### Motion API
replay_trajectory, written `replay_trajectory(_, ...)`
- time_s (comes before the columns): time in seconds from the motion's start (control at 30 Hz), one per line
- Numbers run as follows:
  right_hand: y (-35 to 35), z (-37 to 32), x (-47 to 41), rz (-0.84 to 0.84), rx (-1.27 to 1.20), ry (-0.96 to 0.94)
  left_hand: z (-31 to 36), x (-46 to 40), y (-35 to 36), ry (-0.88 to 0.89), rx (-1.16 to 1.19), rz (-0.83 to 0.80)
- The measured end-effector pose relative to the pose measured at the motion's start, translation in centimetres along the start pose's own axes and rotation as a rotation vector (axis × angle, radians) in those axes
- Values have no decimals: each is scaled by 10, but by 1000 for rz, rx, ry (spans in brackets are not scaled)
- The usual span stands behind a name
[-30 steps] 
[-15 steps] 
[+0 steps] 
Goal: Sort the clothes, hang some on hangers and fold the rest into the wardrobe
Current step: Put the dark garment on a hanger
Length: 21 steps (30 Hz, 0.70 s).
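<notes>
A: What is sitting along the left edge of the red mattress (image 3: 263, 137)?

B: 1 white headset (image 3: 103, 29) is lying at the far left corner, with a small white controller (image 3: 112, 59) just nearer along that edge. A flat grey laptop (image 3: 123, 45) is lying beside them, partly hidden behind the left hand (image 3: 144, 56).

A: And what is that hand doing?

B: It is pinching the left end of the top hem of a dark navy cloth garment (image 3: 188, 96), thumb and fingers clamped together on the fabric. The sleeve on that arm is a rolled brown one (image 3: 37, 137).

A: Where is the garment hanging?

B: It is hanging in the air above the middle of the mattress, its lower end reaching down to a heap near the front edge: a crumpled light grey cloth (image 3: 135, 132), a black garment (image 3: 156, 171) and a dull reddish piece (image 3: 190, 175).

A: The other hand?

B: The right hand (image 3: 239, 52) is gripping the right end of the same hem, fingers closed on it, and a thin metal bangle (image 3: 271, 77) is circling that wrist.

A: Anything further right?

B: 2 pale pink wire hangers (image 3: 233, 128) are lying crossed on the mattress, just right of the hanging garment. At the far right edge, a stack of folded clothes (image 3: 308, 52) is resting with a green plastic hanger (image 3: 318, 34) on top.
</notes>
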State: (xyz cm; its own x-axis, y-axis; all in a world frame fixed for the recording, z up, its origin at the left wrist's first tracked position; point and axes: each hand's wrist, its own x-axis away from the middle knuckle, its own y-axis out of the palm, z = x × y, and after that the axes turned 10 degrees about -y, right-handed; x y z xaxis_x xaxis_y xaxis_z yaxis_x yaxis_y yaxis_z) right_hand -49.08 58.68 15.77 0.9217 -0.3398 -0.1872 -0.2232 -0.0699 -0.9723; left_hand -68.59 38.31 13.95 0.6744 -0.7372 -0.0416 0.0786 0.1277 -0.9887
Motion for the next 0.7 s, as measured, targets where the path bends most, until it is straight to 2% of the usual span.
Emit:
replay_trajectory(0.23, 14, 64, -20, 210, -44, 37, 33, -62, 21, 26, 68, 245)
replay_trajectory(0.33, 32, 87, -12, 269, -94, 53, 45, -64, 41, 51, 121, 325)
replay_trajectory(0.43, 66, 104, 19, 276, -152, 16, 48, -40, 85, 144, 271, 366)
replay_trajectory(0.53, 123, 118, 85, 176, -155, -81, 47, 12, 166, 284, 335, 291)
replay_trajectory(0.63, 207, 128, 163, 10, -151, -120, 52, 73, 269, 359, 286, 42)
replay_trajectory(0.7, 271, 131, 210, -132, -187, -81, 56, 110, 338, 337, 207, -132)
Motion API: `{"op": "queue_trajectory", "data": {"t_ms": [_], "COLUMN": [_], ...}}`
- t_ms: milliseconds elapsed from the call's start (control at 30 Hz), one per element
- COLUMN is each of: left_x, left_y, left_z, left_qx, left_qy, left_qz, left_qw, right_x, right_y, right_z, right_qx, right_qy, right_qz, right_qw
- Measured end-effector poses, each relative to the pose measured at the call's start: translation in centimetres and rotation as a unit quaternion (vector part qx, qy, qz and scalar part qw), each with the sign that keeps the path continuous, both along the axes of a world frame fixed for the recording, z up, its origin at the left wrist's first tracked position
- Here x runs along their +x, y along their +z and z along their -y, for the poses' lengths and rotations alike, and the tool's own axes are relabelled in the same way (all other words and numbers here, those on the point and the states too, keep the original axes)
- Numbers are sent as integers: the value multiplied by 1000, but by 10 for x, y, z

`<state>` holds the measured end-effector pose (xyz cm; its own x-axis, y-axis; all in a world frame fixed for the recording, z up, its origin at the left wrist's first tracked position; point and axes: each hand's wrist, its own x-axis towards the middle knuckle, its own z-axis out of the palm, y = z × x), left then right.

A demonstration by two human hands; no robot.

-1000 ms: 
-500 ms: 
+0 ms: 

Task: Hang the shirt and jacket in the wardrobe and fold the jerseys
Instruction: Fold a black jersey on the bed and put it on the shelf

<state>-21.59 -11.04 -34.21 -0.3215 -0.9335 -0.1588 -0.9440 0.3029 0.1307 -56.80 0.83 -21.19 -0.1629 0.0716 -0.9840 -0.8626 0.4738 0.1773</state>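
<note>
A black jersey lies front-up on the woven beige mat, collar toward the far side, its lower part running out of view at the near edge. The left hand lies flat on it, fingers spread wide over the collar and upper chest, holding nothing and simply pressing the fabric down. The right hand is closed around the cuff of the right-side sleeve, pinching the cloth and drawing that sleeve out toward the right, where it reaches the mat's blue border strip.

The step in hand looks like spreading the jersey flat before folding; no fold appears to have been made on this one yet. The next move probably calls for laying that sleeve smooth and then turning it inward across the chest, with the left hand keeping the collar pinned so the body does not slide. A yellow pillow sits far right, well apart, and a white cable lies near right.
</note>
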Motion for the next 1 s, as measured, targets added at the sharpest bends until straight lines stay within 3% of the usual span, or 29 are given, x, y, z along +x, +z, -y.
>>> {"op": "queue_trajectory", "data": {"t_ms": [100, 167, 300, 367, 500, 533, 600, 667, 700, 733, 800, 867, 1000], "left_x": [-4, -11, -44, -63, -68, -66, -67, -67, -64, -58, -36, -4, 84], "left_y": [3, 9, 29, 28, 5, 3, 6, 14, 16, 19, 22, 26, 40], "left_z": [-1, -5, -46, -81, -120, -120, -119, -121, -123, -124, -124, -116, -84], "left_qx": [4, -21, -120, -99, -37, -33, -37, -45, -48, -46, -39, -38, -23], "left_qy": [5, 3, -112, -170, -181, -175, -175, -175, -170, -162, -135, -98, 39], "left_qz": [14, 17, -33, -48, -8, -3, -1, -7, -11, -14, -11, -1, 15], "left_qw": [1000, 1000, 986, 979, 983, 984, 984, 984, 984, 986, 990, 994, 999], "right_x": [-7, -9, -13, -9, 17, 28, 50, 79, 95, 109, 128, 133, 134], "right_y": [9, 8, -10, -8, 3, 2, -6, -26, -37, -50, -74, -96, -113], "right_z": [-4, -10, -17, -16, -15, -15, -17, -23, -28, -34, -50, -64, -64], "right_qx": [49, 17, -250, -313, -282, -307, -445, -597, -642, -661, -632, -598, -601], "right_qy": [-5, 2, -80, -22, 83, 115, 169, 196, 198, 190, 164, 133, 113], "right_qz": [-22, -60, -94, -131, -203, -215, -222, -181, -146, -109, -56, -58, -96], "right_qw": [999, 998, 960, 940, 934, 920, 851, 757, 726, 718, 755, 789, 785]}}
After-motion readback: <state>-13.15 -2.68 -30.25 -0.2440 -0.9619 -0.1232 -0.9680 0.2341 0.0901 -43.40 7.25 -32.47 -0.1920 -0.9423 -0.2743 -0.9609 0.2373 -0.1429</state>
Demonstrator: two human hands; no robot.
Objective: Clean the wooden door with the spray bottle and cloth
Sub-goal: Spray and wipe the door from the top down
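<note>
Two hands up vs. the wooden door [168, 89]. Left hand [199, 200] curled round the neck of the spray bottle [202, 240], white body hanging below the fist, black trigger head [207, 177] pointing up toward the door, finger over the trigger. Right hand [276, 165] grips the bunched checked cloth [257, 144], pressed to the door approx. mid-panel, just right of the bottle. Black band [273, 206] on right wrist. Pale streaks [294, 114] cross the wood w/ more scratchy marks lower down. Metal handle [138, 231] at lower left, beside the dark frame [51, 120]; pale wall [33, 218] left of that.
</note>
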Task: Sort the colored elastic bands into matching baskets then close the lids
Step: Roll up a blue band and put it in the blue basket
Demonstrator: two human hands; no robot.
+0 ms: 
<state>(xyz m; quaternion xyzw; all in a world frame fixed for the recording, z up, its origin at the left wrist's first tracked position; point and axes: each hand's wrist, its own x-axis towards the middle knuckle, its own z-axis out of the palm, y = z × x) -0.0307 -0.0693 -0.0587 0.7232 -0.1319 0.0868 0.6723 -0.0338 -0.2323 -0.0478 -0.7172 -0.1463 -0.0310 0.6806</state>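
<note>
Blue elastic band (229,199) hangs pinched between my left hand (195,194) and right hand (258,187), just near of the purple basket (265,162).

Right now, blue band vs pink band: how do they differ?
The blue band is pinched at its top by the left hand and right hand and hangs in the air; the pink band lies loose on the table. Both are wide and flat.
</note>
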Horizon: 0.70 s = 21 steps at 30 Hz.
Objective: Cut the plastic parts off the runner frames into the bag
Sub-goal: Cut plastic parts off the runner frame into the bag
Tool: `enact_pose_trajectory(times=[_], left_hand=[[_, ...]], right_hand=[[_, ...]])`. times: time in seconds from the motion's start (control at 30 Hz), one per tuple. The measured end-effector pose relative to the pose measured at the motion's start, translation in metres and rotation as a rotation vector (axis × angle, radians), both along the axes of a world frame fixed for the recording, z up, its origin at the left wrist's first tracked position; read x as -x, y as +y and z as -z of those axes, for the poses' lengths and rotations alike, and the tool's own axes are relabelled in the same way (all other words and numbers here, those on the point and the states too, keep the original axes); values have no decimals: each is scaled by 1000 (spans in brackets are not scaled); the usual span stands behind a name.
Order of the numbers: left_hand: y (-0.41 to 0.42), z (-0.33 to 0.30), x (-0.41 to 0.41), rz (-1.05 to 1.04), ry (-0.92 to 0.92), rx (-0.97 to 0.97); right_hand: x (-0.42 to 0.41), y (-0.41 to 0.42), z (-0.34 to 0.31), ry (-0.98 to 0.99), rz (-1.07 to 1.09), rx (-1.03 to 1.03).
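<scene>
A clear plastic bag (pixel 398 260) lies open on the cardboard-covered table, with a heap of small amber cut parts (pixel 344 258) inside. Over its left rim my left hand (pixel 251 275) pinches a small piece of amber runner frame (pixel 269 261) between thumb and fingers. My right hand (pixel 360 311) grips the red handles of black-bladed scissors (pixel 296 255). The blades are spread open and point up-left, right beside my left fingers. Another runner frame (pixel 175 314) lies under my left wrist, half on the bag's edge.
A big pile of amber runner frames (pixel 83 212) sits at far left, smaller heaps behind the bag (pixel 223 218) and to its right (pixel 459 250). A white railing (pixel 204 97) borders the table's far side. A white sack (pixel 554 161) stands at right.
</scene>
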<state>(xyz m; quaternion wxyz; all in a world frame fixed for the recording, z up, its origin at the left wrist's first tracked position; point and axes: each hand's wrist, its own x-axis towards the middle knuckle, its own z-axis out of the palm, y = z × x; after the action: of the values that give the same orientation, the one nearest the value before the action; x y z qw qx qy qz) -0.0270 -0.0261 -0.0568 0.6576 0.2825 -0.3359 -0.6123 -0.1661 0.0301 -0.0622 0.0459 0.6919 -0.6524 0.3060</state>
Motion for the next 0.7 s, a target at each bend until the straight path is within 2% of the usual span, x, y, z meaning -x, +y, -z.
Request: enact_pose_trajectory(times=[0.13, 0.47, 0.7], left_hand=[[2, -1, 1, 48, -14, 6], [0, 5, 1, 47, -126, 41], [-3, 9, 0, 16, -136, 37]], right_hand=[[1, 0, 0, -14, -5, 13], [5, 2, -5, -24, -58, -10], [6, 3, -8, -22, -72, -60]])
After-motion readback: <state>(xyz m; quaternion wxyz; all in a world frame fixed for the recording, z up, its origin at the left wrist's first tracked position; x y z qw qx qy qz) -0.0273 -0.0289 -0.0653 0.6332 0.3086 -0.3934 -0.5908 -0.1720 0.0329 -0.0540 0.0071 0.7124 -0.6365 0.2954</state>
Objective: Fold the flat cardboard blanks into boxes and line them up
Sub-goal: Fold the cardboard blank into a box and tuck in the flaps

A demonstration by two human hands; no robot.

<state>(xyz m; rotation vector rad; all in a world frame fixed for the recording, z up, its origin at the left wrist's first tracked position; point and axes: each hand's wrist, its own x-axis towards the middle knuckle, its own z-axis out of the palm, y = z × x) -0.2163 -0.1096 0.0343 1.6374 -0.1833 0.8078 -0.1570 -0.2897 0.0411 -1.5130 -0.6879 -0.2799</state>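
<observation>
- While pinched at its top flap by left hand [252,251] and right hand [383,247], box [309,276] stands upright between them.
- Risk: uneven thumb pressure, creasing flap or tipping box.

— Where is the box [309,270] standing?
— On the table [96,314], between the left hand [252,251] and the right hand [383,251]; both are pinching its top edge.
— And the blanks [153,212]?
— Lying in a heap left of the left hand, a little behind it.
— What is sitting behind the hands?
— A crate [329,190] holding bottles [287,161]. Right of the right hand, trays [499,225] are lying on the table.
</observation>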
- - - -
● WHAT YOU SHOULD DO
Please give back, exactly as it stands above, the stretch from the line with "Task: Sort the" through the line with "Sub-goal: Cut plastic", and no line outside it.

● TASK OUTPUT
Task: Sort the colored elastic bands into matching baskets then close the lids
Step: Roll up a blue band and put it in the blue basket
Demonstrator: two human hands; no robot.
+0 ms: 
<state>(xyz m; quaternion xyzw; all in a world frame fixed for the recording, z up, its origin at the left wrist's first tracked position; point and axes: each hand's wrist, its own x-axis towards the middle knuckle, its own z-axis out of the palm, y = z × x) -0.0307 -0.0693 -0.0587 0.7232 -0.1319 0.0868 0.6723 -0.0338 -0.2323 -0.0478 -0.7172 -0.1463 -0.0310 0.6806</state>
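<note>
Blue elastic band (229,199) hangs pinched between my left hand (195,194) and right hand (258,187), just near of the purple basket (265,162).

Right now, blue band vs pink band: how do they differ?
The blue band is pinched at its top by the left hand and right hand and hangs in the air; the pink band lies loose on the table. Both are wide and flat.
</note>
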Horizon: 0.70 s = 21 steps at 30 Hz.
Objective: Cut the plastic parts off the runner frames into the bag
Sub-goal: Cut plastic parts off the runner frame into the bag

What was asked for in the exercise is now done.